Тарас Миронович с облегчением вздохнул, левой рукой продолжая удерживаться за хилый кустик, правую протянул в сторону надежной ладони сына.
И тут случилось страшное: Григория укусила оса. Она укусила его в лоб. Прямо между бровей. От боли и неожиданности Григорий инстинктивно стукнул себя правой ладонью по месту укуса на лбу.
В это же самое мгновение правая рука его отца вместо надежной и такой, казалось, близкой ладони сына поймала пустоту. Ухватиться за что-то другое он не успел: кустик, который удерживал его шаткое равновесие, покинул склон и улетел вниз.
Вместе с Тарасом Мироновичем.
На этот раз дети заткнуть уши не успели. Поэтому прощальное слово улетающего в бездну участкового навсегда врезалось в память слышавших его мытаринских пацанов, сохранилось впоследствии в виде бережно передающейся из уст в уста легенды, как некогда передавался знаменитый Большой Матерный Загиб Петра Великого.

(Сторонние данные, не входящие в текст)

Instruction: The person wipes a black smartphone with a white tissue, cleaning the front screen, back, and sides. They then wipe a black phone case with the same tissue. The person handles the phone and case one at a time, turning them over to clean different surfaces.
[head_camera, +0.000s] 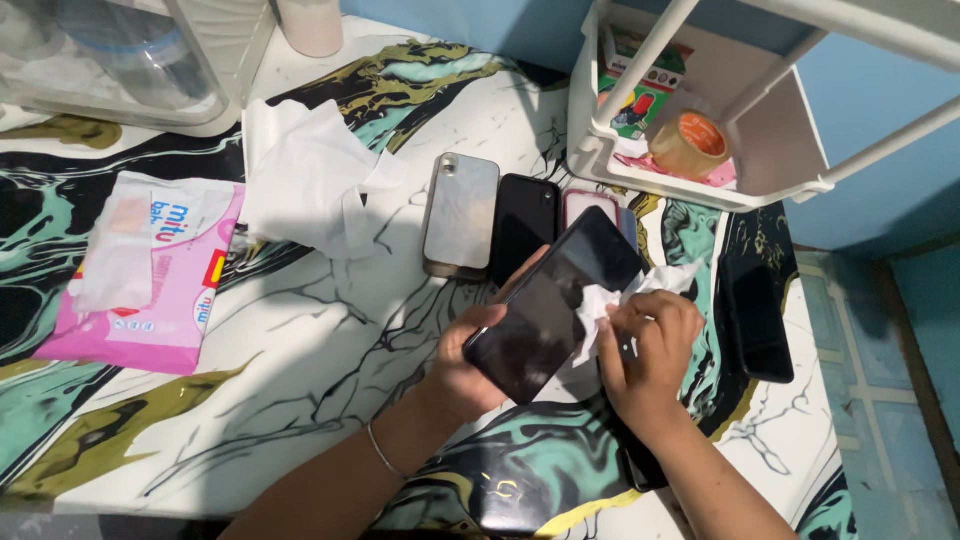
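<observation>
At 9 o'clock a pink pack of wipes (150, 275) lies flat on the marbled table (300, 370), with a loose white tissue (305, 185) crumpled at 11 o'clock. Near 12 o'clock, 3 phones lie side by side — a silver phone (461, 213), a black phone (526, 226) and a pink-edged phone (590, 203) mostly hidden.

Just right of centre, the left hand (465, 365) is closed around the lower end of a dark phone (553, 303), screen up and tilted toward 1 o'clock. The right hand (648, 345) is curled shut on a white wipe (610, 300), pressing it to the phone's right edge.

At 3 o'clock another dark phone (757, 312) lies flat. At 1 o'clock a white rack (770, 165) holds a roll of tape (690, 143) and a small green box (640, 85).
</observation>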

Пацаны переглянулись и восторженно подвели итог услышанному:
– Вот это круто! Класс!
– Ребята! Уйдите от края!
– поспешил вмешаться Сергей.
– И не слушайте, сейчас дядя участковый вылезать будет! Нечего вам это слушать.
– Ну да! Нечего!
– возмутились мальчишки.
– Мы такого ни у кого не слыхали!
Когда Тарас Миронович вылез, он только и сумел сказать сыновьям:
– Поговорим дома.
Чем весьма испортил им настроение. Молча оделся и, кивнув сыновьям, направился к горке, на которой был Васька. Пацанам категорически было велено оставаться на месте.

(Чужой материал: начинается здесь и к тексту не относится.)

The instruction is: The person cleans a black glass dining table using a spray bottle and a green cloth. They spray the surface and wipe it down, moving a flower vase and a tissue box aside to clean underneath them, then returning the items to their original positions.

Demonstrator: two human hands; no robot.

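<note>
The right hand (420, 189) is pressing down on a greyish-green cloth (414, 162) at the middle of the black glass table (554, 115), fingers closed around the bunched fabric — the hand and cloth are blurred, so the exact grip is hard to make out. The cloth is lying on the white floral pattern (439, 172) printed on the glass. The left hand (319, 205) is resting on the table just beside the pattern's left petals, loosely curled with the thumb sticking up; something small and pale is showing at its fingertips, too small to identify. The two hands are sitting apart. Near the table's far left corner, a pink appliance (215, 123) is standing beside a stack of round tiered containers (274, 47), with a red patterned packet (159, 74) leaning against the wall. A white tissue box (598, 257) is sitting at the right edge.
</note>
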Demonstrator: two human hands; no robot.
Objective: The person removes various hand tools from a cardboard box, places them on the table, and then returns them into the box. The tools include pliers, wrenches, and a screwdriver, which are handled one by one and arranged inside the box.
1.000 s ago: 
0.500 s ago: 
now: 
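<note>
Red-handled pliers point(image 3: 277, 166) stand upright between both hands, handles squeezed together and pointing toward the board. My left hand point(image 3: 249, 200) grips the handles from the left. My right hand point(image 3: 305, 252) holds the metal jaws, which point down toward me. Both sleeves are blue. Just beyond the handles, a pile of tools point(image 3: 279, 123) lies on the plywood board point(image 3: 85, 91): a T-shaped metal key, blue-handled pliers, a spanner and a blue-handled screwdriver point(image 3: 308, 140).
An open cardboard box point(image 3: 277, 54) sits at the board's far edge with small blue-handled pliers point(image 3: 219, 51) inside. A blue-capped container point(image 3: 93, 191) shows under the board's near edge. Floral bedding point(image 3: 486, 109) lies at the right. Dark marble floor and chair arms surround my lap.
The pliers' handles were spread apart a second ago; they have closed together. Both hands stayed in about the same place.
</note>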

– Петька! Полезай на дерево с биноклем!
– скомандовал Колька. Оттуда все увидишь, нам скажешь, мы все равно первые в поселке знать будем, да еще и другим рассказать успеем...
Так оно и вышло.
Храм
Из-за огродов, из-за сараев, на улочки поселка обрушилась с воплями босоногая ватага мальчишек, орущих во всю Ивановскую:
– Ваську заарестовали! Милиция Ваську Пантелеева заарестовала! Васька покражи делал! Ваську заарестовали!

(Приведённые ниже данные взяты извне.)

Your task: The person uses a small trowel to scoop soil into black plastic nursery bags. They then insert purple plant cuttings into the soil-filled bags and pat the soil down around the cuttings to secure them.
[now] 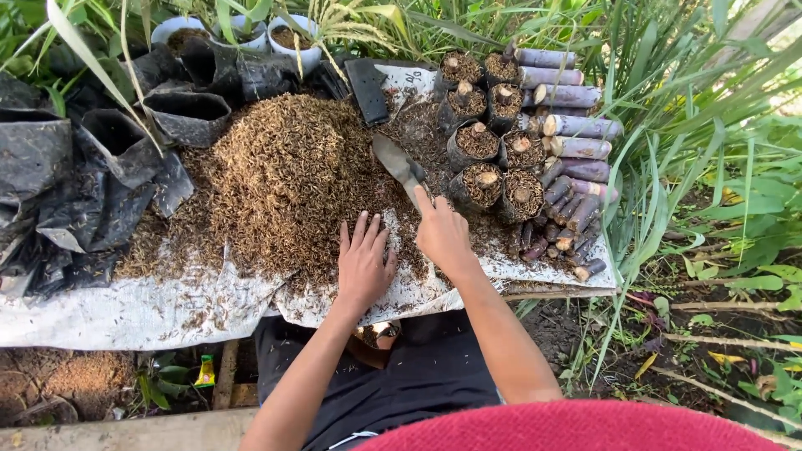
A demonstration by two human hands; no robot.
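Two hands (401,250) by eight filled black bags (489,125), one trowel (399,165)

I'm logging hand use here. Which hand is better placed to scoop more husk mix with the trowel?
Right. The right hand already grips the trowel, whose blade lies against the husk pile. The left hand rests flat and open on the white sheet, holding nothing.

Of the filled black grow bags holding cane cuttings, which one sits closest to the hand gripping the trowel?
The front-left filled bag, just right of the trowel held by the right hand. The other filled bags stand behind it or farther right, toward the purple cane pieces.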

Взбудораженные пронзительными воплями, повыскакивали на улицы все, кто в это время дома был. Вышла за ворота и Анастасия Николаевна, привлеченная шумом. Услышав, что Ваську ее арестовали, да еще и за воровство, схватилась она за сердце. И посерев лицом, прислонилась к стене дома, возле которого стояла. Все окружающие сразу примолкли, заметив как-то вдруг, какая она уже совсем старенькая старушка.